( )⚙ D1056 context: add a fast-comparision path between arbitraryfilectx and workingfilectx

This is an archive of the discontinued Mercurial Phabricator instance.

context: add a fast-comparision path between arbitraryfilectx and workingfilectx
ClosedPublic

Authored by phillco on Oct 13 2017, 3:45 PM.

Diff Detail

Repository
rHG Mercurial
Lint
Automatic diff as part of commit; lint not applicable.
Unit
Automatic diff as part of commit; unit tests not applicable.

Event Timeline

phillco created this revision.Oct 13 2017, 3:45 PM
durin42 accepted this revision.Oct 14 2017, 12:54 AM
This revision is now accepted and ready to land.Oct 14 2017, 12:54 AM
This revision was automatically updated to reflect the committed changes.

ruh-roh

mercurial/context.py
2566

Ugh, haha

2567

Why is this sufficient? Can't the contents be the same even if the paths are different?

I think you can only fastpath if the paths are the same, otherwise you have to fall back to data comparison.

This is already queued, but I think we need to drop it if I'm right here.
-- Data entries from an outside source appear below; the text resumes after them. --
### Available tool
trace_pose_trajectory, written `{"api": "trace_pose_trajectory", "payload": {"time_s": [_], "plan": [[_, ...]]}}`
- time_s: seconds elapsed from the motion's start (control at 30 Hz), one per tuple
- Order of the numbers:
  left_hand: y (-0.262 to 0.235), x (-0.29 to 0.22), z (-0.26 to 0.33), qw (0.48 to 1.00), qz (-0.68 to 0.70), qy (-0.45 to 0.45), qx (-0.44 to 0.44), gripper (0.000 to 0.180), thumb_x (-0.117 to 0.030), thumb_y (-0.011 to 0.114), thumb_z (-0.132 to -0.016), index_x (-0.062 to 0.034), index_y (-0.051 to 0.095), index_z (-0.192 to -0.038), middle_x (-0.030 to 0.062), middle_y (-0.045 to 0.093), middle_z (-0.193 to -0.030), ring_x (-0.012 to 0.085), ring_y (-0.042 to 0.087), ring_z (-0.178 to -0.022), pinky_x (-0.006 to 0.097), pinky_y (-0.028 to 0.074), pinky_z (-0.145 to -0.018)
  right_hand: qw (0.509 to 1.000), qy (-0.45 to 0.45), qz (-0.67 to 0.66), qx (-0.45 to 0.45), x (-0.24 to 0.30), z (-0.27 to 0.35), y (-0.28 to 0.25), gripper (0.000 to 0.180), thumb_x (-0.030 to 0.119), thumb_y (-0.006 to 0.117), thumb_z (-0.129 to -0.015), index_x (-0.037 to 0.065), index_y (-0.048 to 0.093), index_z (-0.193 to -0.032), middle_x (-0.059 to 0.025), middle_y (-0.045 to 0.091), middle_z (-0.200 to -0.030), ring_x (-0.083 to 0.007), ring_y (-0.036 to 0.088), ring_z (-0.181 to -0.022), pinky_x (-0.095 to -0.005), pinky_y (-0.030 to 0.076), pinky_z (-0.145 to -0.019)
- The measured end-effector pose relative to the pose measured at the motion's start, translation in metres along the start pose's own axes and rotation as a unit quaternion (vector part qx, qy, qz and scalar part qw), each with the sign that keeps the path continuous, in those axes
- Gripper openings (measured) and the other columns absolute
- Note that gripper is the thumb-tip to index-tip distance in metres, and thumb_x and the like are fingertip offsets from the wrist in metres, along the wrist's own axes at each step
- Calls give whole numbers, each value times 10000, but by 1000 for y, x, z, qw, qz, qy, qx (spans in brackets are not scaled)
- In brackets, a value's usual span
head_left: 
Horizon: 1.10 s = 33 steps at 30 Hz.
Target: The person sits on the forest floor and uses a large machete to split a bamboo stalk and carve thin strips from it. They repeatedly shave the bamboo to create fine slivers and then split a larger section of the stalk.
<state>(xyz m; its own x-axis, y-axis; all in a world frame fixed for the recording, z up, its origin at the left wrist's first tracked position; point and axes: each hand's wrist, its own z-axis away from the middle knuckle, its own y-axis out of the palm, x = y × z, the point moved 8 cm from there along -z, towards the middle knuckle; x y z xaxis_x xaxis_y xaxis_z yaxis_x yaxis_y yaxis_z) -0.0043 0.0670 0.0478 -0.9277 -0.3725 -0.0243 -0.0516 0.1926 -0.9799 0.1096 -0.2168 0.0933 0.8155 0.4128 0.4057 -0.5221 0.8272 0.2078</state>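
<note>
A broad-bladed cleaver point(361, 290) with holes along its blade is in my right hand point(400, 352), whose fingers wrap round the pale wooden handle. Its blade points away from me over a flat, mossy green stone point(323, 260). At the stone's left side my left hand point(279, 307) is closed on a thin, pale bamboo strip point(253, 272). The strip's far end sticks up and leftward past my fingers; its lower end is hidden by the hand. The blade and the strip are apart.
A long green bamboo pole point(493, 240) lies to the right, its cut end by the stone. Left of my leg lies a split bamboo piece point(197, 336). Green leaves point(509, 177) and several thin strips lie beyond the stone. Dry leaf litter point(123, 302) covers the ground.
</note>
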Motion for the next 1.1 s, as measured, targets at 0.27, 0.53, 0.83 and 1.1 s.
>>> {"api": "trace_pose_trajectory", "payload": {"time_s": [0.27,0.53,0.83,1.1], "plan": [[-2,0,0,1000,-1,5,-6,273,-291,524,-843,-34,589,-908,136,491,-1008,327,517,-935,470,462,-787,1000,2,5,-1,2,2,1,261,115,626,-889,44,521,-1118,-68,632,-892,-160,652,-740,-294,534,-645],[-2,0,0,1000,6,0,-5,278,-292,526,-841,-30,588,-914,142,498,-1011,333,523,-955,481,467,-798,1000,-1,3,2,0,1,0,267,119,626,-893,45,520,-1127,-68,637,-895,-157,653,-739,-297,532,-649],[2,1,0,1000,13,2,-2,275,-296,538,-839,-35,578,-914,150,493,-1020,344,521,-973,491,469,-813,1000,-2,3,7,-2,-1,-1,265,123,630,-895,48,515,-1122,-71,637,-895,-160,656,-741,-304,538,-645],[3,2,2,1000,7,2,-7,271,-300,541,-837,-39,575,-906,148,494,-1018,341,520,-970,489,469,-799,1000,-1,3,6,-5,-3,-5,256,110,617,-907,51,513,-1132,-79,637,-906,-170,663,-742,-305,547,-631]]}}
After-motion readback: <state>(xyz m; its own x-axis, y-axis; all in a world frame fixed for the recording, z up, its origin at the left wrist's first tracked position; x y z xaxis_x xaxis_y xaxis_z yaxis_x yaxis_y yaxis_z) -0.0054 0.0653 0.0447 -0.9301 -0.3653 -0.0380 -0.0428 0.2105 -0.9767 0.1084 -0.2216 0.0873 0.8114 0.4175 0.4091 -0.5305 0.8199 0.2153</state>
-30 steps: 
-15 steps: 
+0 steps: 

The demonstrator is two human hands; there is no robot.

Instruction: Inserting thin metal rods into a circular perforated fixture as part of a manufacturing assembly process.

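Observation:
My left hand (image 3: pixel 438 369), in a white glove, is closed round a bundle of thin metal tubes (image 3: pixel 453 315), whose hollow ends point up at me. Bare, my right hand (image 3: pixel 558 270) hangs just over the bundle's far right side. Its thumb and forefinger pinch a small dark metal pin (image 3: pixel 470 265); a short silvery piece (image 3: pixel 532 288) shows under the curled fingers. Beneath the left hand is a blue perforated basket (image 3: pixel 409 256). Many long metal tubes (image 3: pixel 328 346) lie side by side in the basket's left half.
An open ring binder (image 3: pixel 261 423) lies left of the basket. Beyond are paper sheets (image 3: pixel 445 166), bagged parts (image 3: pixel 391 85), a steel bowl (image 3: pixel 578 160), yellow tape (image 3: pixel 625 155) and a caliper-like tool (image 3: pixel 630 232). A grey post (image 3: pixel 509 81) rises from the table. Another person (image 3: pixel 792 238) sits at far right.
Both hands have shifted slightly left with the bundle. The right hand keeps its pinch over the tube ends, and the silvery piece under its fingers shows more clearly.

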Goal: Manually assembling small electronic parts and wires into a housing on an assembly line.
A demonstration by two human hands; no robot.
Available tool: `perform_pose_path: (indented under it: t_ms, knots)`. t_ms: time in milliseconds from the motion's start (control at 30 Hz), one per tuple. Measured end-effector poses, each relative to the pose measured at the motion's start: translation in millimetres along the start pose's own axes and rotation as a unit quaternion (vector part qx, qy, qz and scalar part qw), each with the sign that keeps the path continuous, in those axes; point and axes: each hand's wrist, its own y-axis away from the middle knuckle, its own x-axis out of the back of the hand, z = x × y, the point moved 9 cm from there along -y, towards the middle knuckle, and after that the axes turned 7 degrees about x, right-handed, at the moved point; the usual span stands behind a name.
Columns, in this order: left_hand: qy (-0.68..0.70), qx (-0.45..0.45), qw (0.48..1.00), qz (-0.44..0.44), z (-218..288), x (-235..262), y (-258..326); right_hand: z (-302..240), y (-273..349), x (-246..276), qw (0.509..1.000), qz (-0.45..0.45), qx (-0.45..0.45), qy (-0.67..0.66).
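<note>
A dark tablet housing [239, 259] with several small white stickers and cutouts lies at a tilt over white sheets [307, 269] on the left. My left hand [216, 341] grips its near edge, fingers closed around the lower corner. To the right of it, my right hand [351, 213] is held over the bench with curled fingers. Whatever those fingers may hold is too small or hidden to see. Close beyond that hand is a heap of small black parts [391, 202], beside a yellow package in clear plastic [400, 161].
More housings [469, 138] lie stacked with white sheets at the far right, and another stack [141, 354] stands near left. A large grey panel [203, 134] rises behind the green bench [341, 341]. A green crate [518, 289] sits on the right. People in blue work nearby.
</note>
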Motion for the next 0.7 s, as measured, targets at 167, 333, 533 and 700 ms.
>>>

phillco added inline comments.Oct 16 2017, 1:34 PM
mercurial/context.py
2567

Ryan and I talked offline -- but surprisingly, the default filectx.cmp function only compares contents:

1:~/1$ repo['.']['A'].cmp(repo['.']['B'])
Out[1]: False

2:~/1$ repo['.']['A'].cmp(repo['.']['A'])
Out[2]: False

3:~/1$ repo['.']['A'].cmp(repo['.']['C'])
Out[3]: True

(here, A and B have the same content).

And filecmp seems to behave the same way:

7:~/1$ filecmp.cmp('A', 'B')
Out[7]: True

8:~/1$ filecmp.cmp('A', 'A')
Out[8]: True

9:~/1$ filecmp.cmp('A', 'C')
Out[9]: False

That doesn't mean that it's wrong, but I think it's consistent.

phillco added inline comments.Oct 16 2017, 2:03 PM
mercurial/context.py
2567

Ah, but some experimenting revealed that filecmp does follow symlinks, but our filectx comparators do not. Otherwise, both filecmp and filectx.cmp ignore any flag differences.

Thus, you can demonstrate a discrepancy:

A contains "foo"
real_A contains "A"
sym_A link to A

repo['.']['real_A'].cmp(repo['.']['sym_A']) # claims the same
filecmp.cmp('real_A', 'sym_A') # claims a difference, because "foo" != "A"

Note this simpler case doesn't trigger the discrepancy, because the linked file is otherwise identical:

A contains "A"
sym_A link to A

repo['.']['A'].cmp(repo['.']['sym_A']) # claims the same
filecmp.cmp('A', 'sym_A') # claims the same

The easiest fix is just to skip the fast-comparison path if either side is a symlink, and that's what I'll do unless others have other ideas. (@ryanmce thought we should think about what this API _should_ do).

For now, send a follow-up to not do that fast-path if it's a symlink, and we can reason more carefully about this API during the freeze with an eye towards landing something better in 4.5...